Accumulation of abdominal visceral adipose tissue (VAT) is a major risk factor for cardiovascular disease. Obesity-induced endothelial dysfunction is a precursor to severe disease, and we and others have shown that arteries embedded in VAT, but not subcutaneous adipose tissue, exhibit robust endothelial dysfunction. Using a mouse model of diet-induced obesity, we recently linked VAT from obese mice to the impairment of endothelial Kir2.1, a critical regulator of endothelial function. However, the mechanism by which VAT impairs Kir2.1 is unclear. As Kir2.1 impairment is dependent on endothelial CD36, we hypothesized that lipolytic VAT induces Kir2.1 impairment through fatty acids (FA).

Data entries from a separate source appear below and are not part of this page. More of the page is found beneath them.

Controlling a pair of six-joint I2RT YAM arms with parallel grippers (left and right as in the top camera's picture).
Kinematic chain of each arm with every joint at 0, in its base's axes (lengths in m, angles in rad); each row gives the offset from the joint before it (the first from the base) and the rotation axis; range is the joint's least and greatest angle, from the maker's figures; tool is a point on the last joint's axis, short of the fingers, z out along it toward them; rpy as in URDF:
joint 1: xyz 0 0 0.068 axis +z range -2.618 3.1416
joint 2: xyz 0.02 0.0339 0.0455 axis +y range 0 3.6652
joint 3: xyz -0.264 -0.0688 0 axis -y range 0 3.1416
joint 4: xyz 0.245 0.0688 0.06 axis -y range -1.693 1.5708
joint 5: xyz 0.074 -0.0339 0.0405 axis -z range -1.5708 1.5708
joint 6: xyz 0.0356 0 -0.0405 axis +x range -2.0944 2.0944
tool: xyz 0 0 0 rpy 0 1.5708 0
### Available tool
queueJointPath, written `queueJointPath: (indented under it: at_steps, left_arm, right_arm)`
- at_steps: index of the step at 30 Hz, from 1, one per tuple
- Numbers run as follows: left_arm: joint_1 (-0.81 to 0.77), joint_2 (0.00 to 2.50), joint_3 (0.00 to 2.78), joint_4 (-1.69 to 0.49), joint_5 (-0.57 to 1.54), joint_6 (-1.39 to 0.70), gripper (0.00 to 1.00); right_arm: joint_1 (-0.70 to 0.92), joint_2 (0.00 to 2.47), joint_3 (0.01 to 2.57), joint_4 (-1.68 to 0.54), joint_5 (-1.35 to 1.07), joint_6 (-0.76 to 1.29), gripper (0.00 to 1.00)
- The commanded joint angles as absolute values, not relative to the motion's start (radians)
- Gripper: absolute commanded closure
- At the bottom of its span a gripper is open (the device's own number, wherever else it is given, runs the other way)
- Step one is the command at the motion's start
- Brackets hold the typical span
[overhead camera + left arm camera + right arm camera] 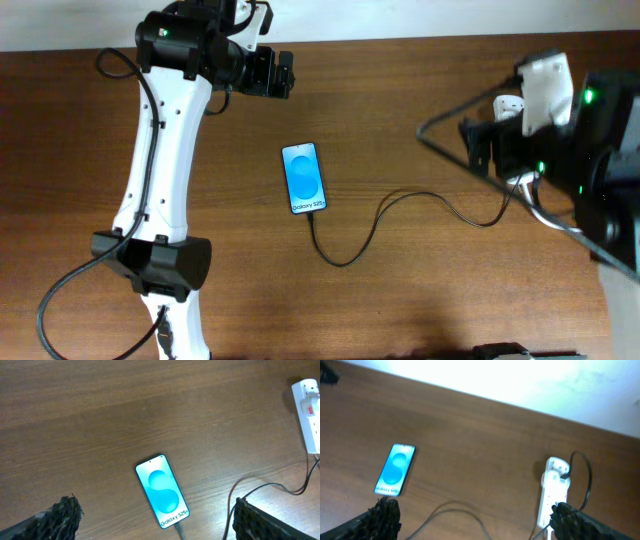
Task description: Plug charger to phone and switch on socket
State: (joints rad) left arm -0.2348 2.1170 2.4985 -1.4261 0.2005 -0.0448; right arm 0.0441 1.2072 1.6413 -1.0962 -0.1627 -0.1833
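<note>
The phone [304, 178] lies flat mid-table with its blue screen up. It also shows in the left wrist view [162, 491] and the right wrist view [395, 469]. The black charger cable [400, 196] loops from the phone's bottom edge, where its tip [178, 530] looks plugged in, over to the right. The white socket [311, 407] lies at the right. In the overhead view it is mostly hidden under my right arm, and it shows in the right wrist view [552, 492]. My left gripper [283, 73] is open, above and behind the phone. My right gripper [478, 145] is open, above the socket's left side.
The table is brown wood [420, 300]. Its far edge meets a white wall [520, 380]. The left arm's base [150, 262] stands at the front left. A thick black cord [585, 477] curves behind the socket.
</note>
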Motion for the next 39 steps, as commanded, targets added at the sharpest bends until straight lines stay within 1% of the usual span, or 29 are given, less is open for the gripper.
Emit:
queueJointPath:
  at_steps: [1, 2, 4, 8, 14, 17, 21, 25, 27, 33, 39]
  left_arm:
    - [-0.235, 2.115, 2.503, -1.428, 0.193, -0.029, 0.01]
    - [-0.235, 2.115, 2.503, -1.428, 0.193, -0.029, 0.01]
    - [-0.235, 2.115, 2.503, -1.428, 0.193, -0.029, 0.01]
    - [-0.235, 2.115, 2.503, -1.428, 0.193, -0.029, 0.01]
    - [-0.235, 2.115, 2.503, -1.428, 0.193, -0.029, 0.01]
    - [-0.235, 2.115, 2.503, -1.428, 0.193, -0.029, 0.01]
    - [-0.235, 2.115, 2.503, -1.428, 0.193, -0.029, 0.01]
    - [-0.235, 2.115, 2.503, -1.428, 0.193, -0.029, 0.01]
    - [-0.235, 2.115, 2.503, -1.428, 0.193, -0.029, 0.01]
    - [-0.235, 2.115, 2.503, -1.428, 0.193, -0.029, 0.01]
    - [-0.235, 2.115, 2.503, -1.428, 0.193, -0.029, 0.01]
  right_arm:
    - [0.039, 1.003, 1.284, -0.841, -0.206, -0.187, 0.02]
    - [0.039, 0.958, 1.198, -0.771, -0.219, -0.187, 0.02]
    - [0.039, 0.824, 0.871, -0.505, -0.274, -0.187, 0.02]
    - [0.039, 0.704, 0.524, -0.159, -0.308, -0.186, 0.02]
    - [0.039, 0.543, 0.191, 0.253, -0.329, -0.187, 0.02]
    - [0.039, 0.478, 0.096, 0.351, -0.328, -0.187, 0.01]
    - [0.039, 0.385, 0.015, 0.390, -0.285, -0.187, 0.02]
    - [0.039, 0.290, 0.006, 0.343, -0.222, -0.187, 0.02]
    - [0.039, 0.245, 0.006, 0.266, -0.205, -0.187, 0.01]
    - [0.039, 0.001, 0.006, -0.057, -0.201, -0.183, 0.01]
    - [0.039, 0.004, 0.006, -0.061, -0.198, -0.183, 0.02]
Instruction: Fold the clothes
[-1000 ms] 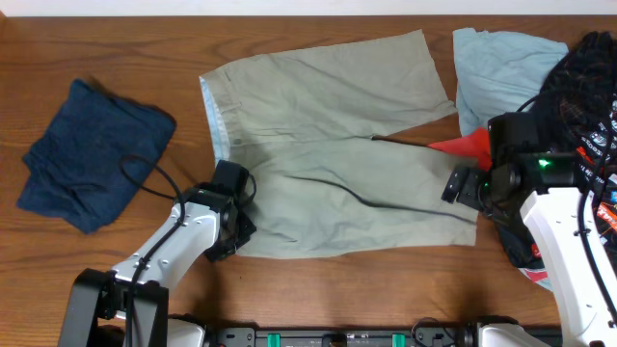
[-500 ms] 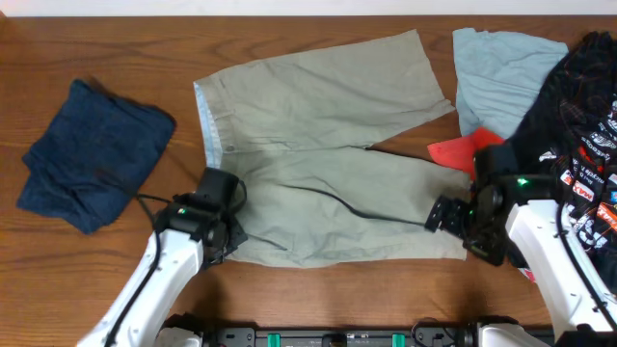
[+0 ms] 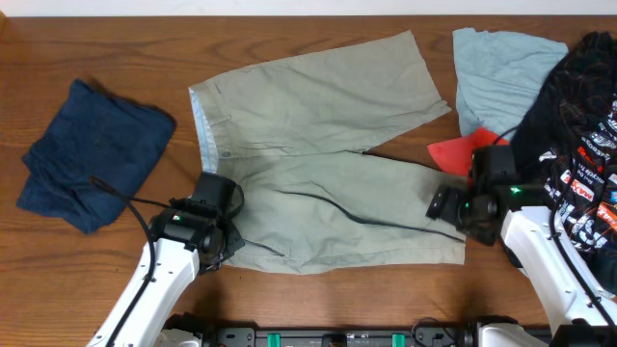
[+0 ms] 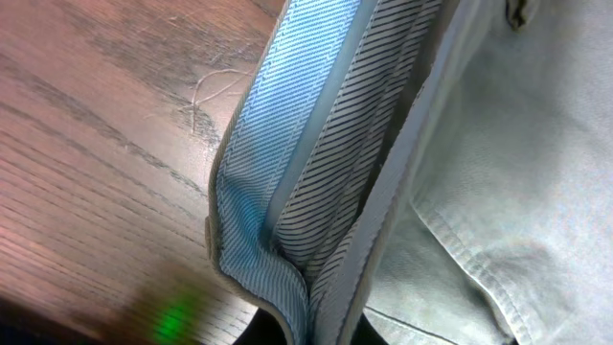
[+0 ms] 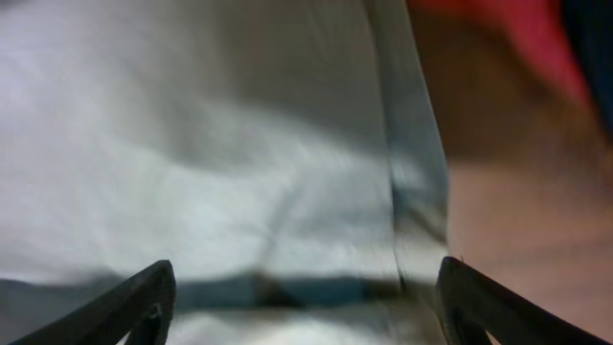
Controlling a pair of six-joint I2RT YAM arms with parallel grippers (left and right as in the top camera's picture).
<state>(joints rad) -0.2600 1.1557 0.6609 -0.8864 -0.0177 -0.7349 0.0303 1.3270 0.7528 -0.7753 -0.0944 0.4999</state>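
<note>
The khaki-beige shorts (image 3: 328, 145) lie spread flat across the middle of the table, waistband to the left. My left gripper (image 3: 220, 236) is shut on the near corner of the waistband; the left wrist view shows the striped pale lining (image 4: 306, 172) pinched between the jaws at the bottom edge. My right gripper (image 3: 446, 205) is at the hem of the near leg. In the right wrist view its fingers (image 5: 306, 307) are spread wide, with the blurred khaki cloth (image 5: 211, 144) lying between and below them.
A navy garment (image 3: 92, 154) lies crumpled at the left. A light-blue piece (image 3: 501, 67), a red piece (image 3: 463, 149) and a black printed piece (image 3: 578, 87) are piled at the right, close to my right arm. Bare wood (image 3: 96, 48) lies around the shorts.
My left gripper has pulled the waistband corner slightly toward the front left, and the shorts have shifted with it. My right gripper moved left and forward onto the near leg's hem.
</note>
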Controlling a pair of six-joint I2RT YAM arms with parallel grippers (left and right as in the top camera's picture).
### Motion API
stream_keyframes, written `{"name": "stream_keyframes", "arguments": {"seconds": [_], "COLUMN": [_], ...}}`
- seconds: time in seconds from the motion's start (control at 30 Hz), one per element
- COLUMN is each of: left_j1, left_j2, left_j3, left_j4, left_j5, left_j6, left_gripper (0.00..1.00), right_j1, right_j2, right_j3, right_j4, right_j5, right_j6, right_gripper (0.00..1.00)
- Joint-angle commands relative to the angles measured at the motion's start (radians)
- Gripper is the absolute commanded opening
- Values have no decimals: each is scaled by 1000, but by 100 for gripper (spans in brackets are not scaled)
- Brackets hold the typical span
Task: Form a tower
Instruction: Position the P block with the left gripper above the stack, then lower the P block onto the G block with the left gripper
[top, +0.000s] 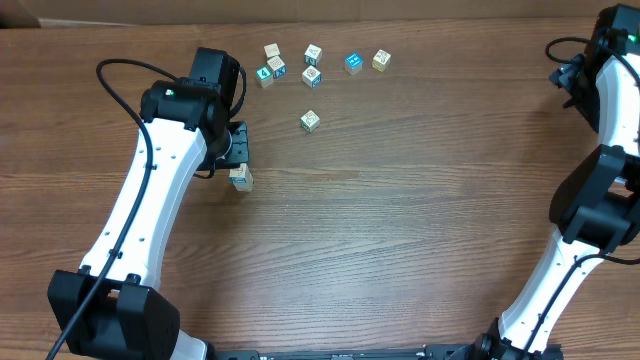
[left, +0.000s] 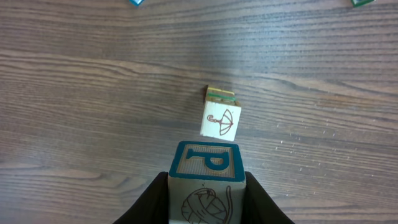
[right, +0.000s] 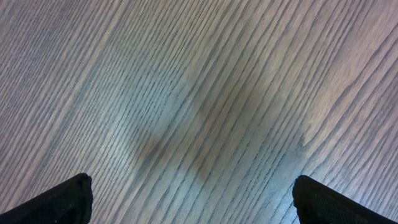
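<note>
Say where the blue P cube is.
The P cube is bottom centre of the left wrist view, gripped by the left hand, with the umbrella cube just beyond.

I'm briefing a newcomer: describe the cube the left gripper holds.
Follow the white left arm to the left gripper. The held cube shows a blue-framed P above a yarn-ball drawing; the umbrella cube beyond it is ungripped.

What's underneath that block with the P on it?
Hidden: the P block, clamped by the left fingers, covers whatever is below. Only wooden table and an umbrella block beyond it show.
</note>
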Motion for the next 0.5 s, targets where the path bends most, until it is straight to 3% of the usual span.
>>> {"name": "stream_keyframes", "arguments": {"seconds": [0.0, 0.47], "left_j1": [1, 1], "left_j2": [6, 6], "left_j3": [-6, -10], "left_j4": [-15, -13], "left_j5": [13, 12], "left_j6": [19, 19], "left_gripper": [23, 24], "right_j1": [1, 1], "right_j2": [7, 7], "right_j3": [15, 15], "right_j4": [3, 2], "right_j5": [14, 14], "right_j6": [0, 0], "right_gripper": [100, 100]}}
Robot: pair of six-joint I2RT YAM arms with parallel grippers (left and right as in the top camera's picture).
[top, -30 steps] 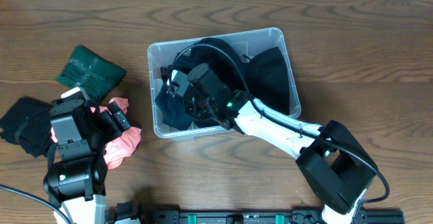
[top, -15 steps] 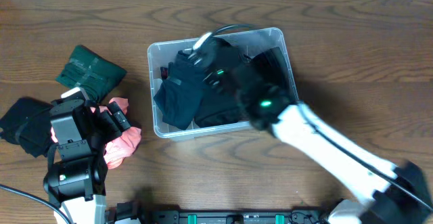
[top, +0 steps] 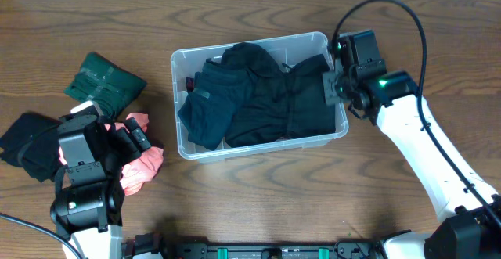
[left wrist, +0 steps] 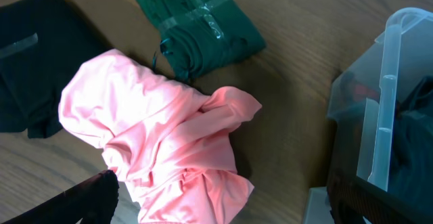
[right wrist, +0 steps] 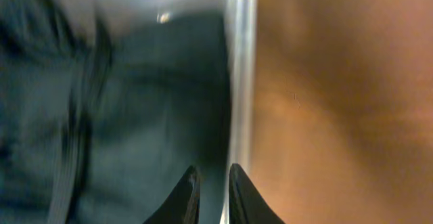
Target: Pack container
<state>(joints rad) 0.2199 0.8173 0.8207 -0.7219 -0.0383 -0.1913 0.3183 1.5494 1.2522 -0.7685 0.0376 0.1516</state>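
The right end effector (top: pixel 334 87), which a second ago was pressing into the dark folded clothing (top: pixel 258 95), is now being seen withdrawn to the 3 o'clock wall of the clear rectangular plastic storage container (top: pixel 182 59). Its fingers are being kept almost together with nothing visibly gripped. The container is being left at the centre of the brown wood-grain bench (top: pixel 407 24), and that load is judged packed. At its 9 o'clock, three pieces are being left unpacked: a crumpled pink garment (left wrist: pixel 155 136), a folded dark green garment (left wrist: pixel 199 24) and a black garment (left wrist: pixel 34 61). The left end effector (left wrist: pixel 220 198) is being held wide apart and empty over the pink one. Of the room, only a pale strip is being shown at 12 o'clock.
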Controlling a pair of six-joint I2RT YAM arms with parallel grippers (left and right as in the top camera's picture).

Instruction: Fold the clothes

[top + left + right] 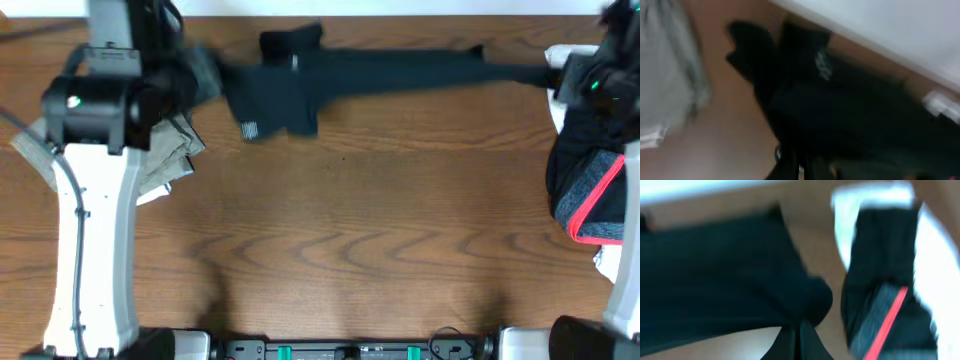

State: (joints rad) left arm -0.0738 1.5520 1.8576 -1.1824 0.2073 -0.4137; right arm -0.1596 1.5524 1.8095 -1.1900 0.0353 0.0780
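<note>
A dark garment (380, 70) is stretched out along the far edge of the table, with a folded part hanging at its left end (270, 105). My left gripper (205, 78) is shut on its left end and my right gripper (553, 78) is shut on its right end. In the blurred left wrist view the dark cloth (850, 110) fills the frame above the shut fingers (800, 167). In the right wrist view the cloth (715, 275) bunches at the shut fingers (800, 340).
A grey-beige garment (175, 150) lies under the left arm and also shows in the left wrist view (670, 80). A dark pile with a red stripe (590, 190) sits at the right edge and also shows in the right wrist view (885, 300). A bare wooden table (350, 250) lies in front.
</note>
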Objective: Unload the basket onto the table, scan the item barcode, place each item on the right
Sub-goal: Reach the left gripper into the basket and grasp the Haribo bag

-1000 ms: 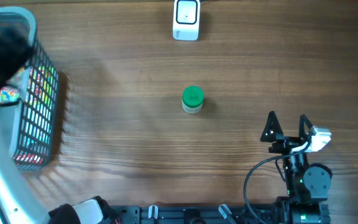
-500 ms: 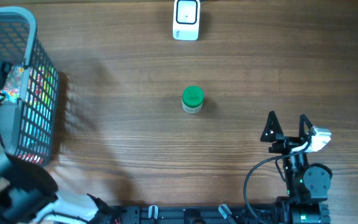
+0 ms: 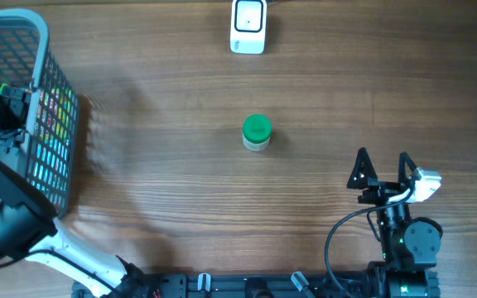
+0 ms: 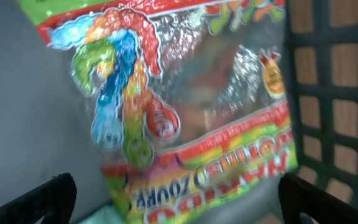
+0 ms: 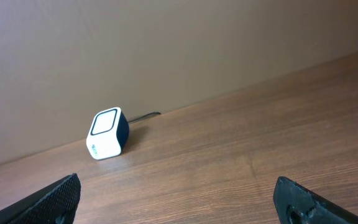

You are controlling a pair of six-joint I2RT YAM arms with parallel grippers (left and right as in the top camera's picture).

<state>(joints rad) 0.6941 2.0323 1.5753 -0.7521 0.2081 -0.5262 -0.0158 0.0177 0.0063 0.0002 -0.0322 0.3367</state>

To test this, we first treated endothelial cells with palmitic acid (PA) to determine whether the addition of exogenous FAs recapitulated our original finding of Kir2.1 dysfunction when challenged with VAT. PA inhibited Kir2.1 assessed via whole-cell patch-clamp electrophysiology, an effect that was dependent on endothelial CD36. To determine whether inhibiting VAT lipolysis prevents Kir2.1 dysfunction in the presence of VAT in obese mice and humans, VAT was pretreated with small molecule inhibitors of adipose triglyceride lipase prior to incubating endothelial cells with adipose tissue. This approach also prevented VAT-induced impairment of endothelial Kir2.1 suggesting that VAT-derived FAs may play a role. Furthermore, inhibition of lipolysis in the VAT of obese mice and humans significantly reduced endothelial FA uptake, similar to that observed when CD36 was downregulated. These findings advance our understanding of the relationship between VAT and endothelial Kir2.1 impairment and place VAT-derived FAs as potential paracrine mediators.